It says something about the scale of the Syria disaster when the first half-dozen conversations to be heard upon arriving in Urfa, an ancient Turkish city of 830,000 people, are in Syrian Arabic. In recent weeks, fighting 50km to the south, across the border in Tell Abyad and Kobane, has led to thousands more Syrians fleeing to Turkey. Hundreds of thousands more have, over the past four years, put down roots in southern Turkey.
An evening concert at a main city square following the Ramadan iftar meal sees loud young Syrians run across a busy intersection, their sights set on securing a good view. Syrian kids roller skate with aplomb.
“We just opened this restaurant two weeks ago and business has been great,” says Ahmed from Aleppo, while serving traditional Syrian dishes to a steady stream of customers – all speaking Arabic, “but every now and again there are problems between us [Syrians] and the Turks.”
Also adapting – and even thriving – from the displacement of Syrians are the local Turkish communities along the 900km border. Dam-building projects and advanced irrigation schemes have transformed southeast Turkey into a key area for agricultural production.
South of Urfa, fields of vegetables are being harvested by Syrians who work for a fraction of the fee demanded by Turkish labourers and, as a result of the war, food exports from the border provinces to Syria have increased substantially since 2011.
New tractors, valued at tens of thousands of euros, roll off farm machinery lots on the edge of Urfa every hour. Sukru Karacizmeli owns a tractor dealership outside Urfa and says he has seen many Syrians hired by farmers. “Most of them are not professional but working for less money. So it’s beneficial for some farmers and farming machinery business owners,” he says.
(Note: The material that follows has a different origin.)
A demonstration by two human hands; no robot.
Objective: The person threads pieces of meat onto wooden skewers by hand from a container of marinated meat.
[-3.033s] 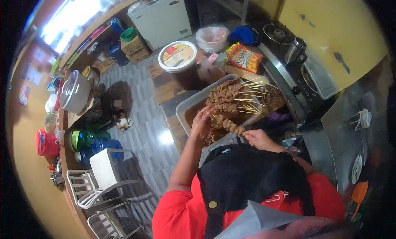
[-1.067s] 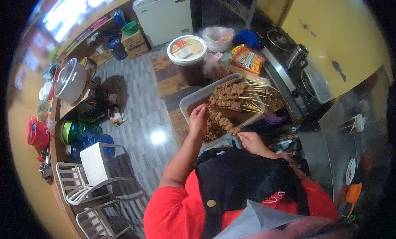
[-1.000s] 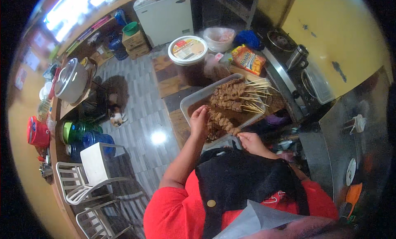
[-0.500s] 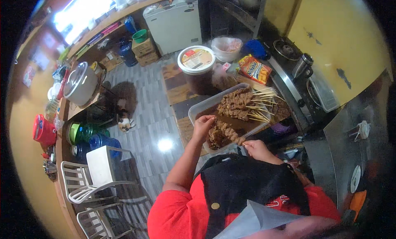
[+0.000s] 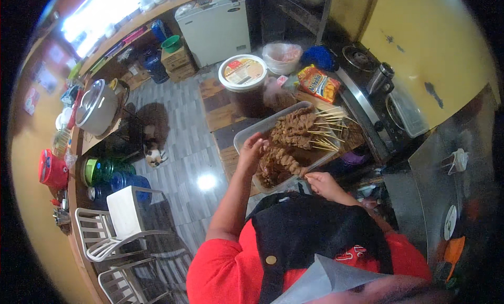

“The highest rent for a good apartment in city centre was 600 Turkish lira (€200) in 2012. If it is furnished, monthly rent was 800TL (€270). Now monthly rent is 1,200TL (€400), if furnished 1,500TL (€500),” says Mehmet Mem, a real estate consultant in Urfa. “Forty to 50 per cent of our customers are Syrians and that’s increasing day by day . . . Syrians pay good money for good houses.”
Although relations between Syrians and Turks have remained relatively peaceful considering the sheer numbers involved, problems between host and guest have spiked, with some Turks blaming the influx of Syrians for the spike in rent prices.
Heavy police presences are common at popular gathering places in Urfa, such as at the Ramadan concert, and clashes between local and Syrian youths happen regularly. Unemployment rates trebled in Sanliurfa province between 2012 and 2013, the most recent years of available data.
“We have moral decay involving the Syrians,” a local opposition politician told journalists this month. “Young girls are married to old local men in return for money. On highways around the city, you see women offering themselves for money.”
Most unsettling for local Turks, however, is the ease with which foreign and Arab jihadists move to and from Syria through Turkey, and the regular flaring of violence across the border. Last Thursday, Islamic State forces attacked the Syrian city of Kobane, reportedly killing 143 civilians.
A politician from the Kurdish-tied Peoples’ Democratic Party (HDP) claimed the jihadists attacking Kobane entered from Turkish territory. The AK party government has been slow to support or has actively stopped Kurds from entering Syria to fight off the jihadists.
A Syrian civilian living in Urfa, who asks not to be named, says that when Islamic State forces controlled the Syrian border regions in and around Tell Abyad (until this month), foreigners seeking to join Islamic State – and others drawn to life in the so-called caliphate, including three British sisters from Bradford and a group of British teenage girls – first travelled through Urfa.
Since Syrians began streaming over the Turkish border in the summer of 2011, Turkey’s president Recep Tayyip Erdogan has repeatedly visited Syrian refugee camps. The government has spent well over $4 billion in assisting Syrians, building 22 camps to house over 300,000 people. In return, Syrians have been naming their children after Erdogan and his wife, Emine.
Cynics and opposition politicians believe this support for Syrians, the majority of whom, like Erdogan, oppose the Syrian government in Damascus, is motivated by the Turkish government’s wish to eventually grant citizenship and voting rights for the refugees, who would then presumably vote for the AK Party in future elections.
“[This] influx could result in permanent Arab majorities in border provinces such as Hatay and Kilis,” wrote analyst Soner Cagaptay last year. “Furthermore, in Hatay, the shift could catapult Sunni Arabs to dominance over Alawites, upsetting the existing balance in the Arab community.”